L’âme juive dans l’enfer du goulag

Le témoignage émouvant de Yosef Mendelevitch, dissident soviétique

L’ancien refuznik Yosef Mendelevich accueilli à l’aéroport Ben-Gourion par le ministre David Levy (à gauche). (photo credit: GPO)
L’ancien refuznik Yosef Mendelevich accueilli à l’aéroport Ben-Gourion par le ministre David Levy (à gauche).
(photo credit: GPO)
Le 15 juin 1970, seize citoyens soviétiques, dont deux juifs, sont en route vers un aéroport près de Leningrad. Leur objectif : détourner un petit avion et s’envoler vers la Suède. Le déroulement de la mission a été minutieusement préparé par quelques refuzniks, des juifs interdits de sortir d’Union soviétique. Au sein de l’équipe, Eduard Kuznetsov, qui a déjà passé sept années en prison pour avoir publié et écrit un magazine contre le régime, et son épouse Sylva ; Mark Dymshits, ancien pilote, et Yosef Mendelevich, jeune dissident de 22 ans, seul homme pratiquant du groupe.

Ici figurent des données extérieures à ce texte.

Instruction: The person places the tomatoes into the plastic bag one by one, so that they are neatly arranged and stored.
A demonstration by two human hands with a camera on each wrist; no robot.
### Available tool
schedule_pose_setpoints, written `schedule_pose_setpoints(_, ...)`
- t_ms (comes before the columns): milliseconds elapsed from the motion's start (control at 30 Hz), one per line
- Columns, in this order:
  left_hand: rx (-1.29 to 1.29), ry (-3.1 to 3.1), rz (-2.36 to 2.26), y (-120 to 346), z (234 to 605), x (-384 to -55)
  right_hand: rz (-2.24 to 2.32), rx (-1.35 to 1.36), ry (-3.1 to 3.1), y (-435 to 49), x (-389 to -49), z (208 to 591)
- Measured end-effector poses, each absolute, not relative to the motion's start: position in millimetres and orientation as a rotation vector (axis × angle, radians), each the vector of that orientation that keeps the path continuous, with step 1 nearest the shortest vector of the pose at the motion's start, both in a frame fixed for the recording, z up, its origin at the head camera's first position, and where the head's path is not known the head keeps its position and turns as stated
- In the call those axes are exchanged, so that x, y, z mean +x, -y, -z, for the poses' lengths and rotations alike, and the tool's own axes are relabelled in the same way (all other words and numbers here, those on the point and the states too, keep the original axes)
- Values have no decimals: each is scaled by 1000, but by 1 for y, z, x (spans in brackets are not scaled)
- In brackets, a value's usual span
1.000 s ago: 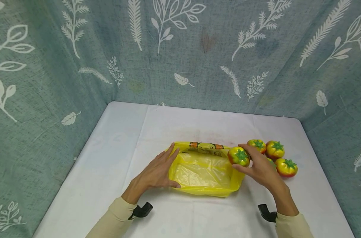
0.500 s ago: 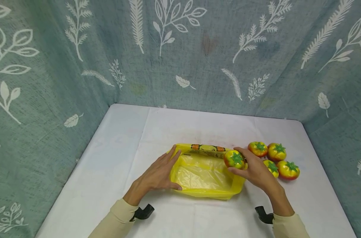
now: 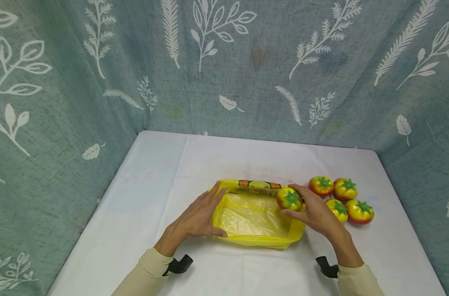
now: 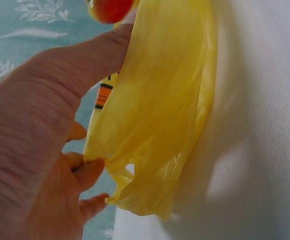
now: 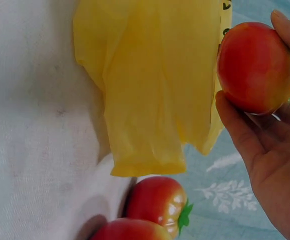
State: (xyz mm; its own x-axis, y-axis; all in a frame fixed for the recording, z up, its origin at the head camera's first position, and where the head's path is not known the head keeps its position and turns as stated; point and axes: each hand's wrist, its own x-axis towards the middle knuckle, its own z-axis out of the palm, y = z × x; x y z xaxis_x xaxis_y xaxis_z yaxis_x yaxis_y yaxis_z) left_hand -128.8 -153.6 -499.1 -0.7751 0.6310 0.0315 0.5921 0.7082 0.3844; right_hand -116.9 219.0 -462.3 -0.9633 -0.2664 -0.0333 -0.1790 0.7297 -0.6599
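Grasping a glossy red-and-yellow tomato (image 3: 289, 199) with the right hand (image 3: 315, 211), thumb and fingers curled round its sides. Holding it over the right end of a yellow plastic bag (image 3: 259, 241), close to the far rim, with its green calyx facing up. Cannot tell for certain of any contact between fruit and plastic. Spreading the left hand (image 3: 196, 216) across the bag's left end, fanned wide rather than clenched, and touching the rim with thumb and fingers. Reaching the left thumb behind the plastic, as seen from the left wrist, with fingertips at its edge. Showing a wide-open mouth and orange-and-black print (image 3: 259, 185) along the bag's far side. Showing also four more tomatoes (image 3: 345, 189) grouped on the white tablecloth (image 3: 128, 213), right of the bag. Wearing beige sleeves (image 3: 146, 273) and black wrist mounts (image 3: 178, 266). Facing a grey-green curtain (image 3: 246, 90) printed with white leaves and sprigs
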Motion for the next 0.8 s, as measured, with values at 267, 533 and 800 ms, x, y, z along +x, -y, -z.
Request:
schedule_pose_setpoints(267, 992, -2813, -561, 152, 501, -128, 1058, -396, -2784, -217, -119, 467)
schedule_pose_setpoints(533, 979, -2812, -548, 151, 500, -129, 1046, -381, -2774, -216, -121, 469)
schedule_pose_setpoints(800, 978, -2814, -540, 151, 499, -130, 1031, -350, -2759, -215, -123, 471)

Malheureusement, l’opération échoue. Le KGB a eu connaissance du projet, et ses agents appréhendent les membres de la bande sur la route de l’aéroport. Tous sont accusés de haute trahison. Dymshits et Kuznetsov sont condamnés à mort. Mendelevich écope de 15 ans d’emprisonnement, les peines de Sylva et des autres sont comprises entre 10 et 15 ans.
Si les auteurs de ce projet n’ont pas réussi à s’enfuir d’URSS, ils ont réveillé les consciences sur le sort des prisonniers politiques soviétiques et sur la sévérité des condamnations. Manifestations, rassemblements et défilés sont organisés de par le monde pour faire pression sur les autorités soviétiques et alléger les sentences. Finalement, Moscou cède et commue les peines de mort de Kuznetsov et Dymshits en
15 années de prison.
Aujourd’hui, plus de 40 ans après les faits, je suis assis avec Yosef Mendelevich à Kazan, capitale du Tartastan, à 800 kilomètres à l’est de Moscou. Titulaire d’un master en histoire juive du Touro College de Jérusalem, Yosef a obtenu son diplôme de rabbin en 1989. Sa maigre silhouette, sa longue barbe poivre et sel et ses cheveux ébouriffés sous sa kippa le font paraître plus âgé que ses 69 ans. Mais ses yeux et son sourire malicieux réussissent à adoucir son visage en lui donnant un air plus juvénile. Je suis admiratif du parcours de ce juif religieux qui a réussi pendant 12 ans à observer les règles du judaïsme en prison, au camp de travail et au goulag.
La prise de conscience
La famille Mendelevich fuit la Lettonie en 1941 après l’invasion nazie, et se réfugie au Kazakhstan. Elle rentre chez elle peu après la guerre, et c’est à Riga que Yosef voit le jour en 1947. Ses parents sont des communistes convaincus, et malgré quelques signes d’appartenance au judaïsme dont l’usage de la langue yiddish à la maison, la famille n’est pas religieuse. Pour le jeune Yosef, son judaïsme se limite à aider sa mère à préparer des plats traditionnels pour les grandes fêtes : des kneidlers à Pessah, des latkes à Hanoucca et des oreilles d’Aman à Pourim. A Riga, il n’y a pas d’école juive ; Yosef et ses deux sœurs suivent un cursus scolaire soviétique.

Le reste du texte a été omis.